Payments on account for MTD, and other Income Tax rules
One of the most common questions about MTD is whether it changes when or how you pay your tax.
The answer is straightforward: no, it doesn’t.
If HMRC requires you to make payments on account—which applies when your Self Assessment bill is above a certain threshold—those payments continue exactly as before. You’ll still make two payments on account each year, on 31 January and 31 July, each set at 50% of your previous year’s tax liability. A balancing payment (or refund) follows once your actual liability is calculated.
The quarterly updates you send under MTD are reporting updates, not payment demands. You do not pay tax when you submit a quarterly update.
Similarly, none of the underlying rules of Income Tax are changing.

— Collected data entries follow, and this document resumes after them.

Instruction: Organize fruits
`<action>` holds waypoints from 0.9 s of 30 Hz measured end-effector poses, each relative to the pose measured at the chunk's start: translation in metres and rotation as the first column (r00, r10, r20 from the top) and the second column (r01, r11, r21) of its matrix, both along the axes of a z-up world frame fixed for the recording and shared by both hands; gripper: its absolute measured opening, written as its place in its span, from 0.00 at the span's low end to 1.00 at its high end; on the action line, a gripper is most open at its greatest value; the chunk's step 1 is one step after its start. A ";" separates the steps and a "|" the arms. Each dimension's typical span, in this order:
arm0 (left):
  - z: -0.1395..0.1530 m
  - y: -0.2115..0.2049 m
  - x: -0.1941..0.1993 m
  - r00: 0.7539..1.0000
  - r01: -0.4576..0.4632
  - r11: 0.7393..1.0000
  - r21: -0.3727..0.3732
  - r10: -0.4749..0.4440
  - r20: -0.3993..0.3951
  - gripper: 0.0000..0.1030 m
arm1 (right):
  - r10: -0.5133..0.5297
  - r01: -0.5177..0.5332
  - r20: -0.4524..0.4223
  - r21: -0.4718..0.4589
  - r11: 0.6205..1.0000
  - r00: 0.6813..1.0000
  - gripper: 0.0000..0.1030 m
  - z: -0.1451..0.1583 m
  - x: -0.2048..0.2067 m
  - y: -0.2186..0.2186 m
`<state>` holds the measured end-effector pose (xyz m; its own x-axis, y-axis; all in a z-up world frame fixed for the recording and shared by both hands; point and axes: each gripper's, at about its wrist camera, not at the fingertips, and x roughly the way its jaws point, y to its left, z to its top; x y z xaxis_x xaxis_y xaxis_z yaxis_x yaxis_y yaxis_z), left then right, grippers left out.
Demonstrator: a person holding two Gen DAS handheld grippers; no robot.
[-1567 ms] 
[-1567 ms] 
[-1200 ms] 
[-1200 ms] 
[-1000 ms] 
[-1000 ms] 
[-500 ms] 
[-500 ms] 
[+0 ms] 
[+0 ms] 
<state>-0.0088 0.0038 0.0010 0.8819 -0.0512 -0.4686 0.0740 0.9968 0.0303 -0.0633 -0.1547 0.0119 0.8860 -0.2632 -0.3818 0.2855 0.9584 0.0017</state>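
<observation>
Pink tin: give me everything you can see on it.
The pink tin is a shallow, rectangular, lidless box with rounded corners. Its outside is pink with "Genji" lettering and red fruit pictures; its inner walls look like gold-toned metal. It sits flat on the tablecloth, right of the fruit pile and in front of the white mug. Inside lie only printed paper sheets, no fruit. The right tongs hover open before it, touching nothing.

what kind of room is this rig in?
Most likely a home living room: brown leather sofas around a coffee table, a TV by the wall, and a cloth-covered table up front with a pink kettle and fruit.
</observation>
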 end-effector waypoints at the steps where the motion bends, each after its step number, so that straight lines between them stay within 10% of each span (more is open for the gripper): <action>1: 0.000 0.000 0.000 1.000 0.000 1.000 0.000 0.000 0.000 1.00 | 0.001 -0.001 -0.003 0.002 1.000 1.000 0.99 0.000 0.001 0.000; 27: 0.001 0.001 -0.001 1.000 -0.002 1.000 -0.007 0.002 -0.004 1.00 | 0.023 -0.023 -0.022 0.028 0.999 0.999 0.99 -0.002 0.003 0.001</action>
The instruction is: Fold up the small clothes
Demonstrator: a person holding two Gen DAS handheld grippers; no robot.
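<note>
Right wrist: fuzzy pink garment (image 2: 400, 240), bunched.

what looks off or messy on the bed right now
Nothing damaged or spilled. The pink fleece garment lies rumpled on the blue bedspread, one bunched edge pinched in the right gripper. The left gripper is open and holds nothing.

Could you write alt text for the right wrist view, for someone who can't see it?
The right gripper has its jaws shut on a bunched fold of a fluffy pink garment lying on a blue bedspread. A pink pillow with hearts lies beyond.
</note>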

The way you calculate your profits, claim expenses, apply capital allowances, and use personal allowances is all exactly the same.
MTD is about digitising the way you keep records and report to HMRC, not rewriting the tax code.
One genuinely useful side effect of MTD is that because your records are more up to date, your software can give you a running estimate of your tax liability throughout the year. Use this to budget for your payments on account—no more January surprises.
The soft landing: HMRC’s first-year leniency
HMRC has confirmed a “soft landing” for the first year of MTD for Income Tax.
During the 2026/27 tax year, no penalty points will be issued for late quarterly updates. This means that even if you miss one (or all four) of your quarterly deadlines in this first year, you won’t receive penalty points.
However, there are important caveats. The soft landing does not apply to your digital tax return. If you submit your 2026/27 digital tax return late (after 31 January 2028), penalty points may apply under the standard rules.
The soft landing also does not protect against late payment penalties, which operate on a separate regime.
From the 2027/28 tax year onwards, the points-based penalty system kicks in fully. Each late quarterly update earns a penalty point. Once you accumulate four points, you receive a £200 fine. Points can only be cleared after 12 months of on-time submissions and once all returns due in the previous 24 months have been filed.
Don’t treat the soft landing as an excuse to ignore deadlines. Use it as what it is: breathing room to get your processes right. Aim to hit every deadline from the start, but take comfort in knowing that a slip in this first year won’t cost you financially.
Final thoughts and next steps
MTD for Income Tax is a significant change in how you interact with HMRC, but it is not a change in how much tax you owe or how your business operates.
Once the initial setup is done, the ongoing workload is genuinely modest—especially if you adopt good habits early.
Here is what we’d suggest you do in the coming weeks and months:
- Today: Choose your MTD-compatible software. If you’re a non-VAT-registered sole trader, Sage Sole Trader is free and ready to go. Sign up, connect your bank account, and familiarise yourself with the interface. If you’re already using accounting software, check to see if it’s MTD-compatible—and switch on the feature.
- This week: Sign up for MTD with HMRC if you haven’t already. Start recording your income and expenses digitally from 6 April onwards (or 1 April if you use the calendar month for accounting). If you have an accountant or bookkeeper, now is the time to have a conversation about how you’ll work together under MTD. Will they handle everything, or will you take on the quarterly updates yourself and leave the digital tax return to them? Agreeing this early avoids confusion later.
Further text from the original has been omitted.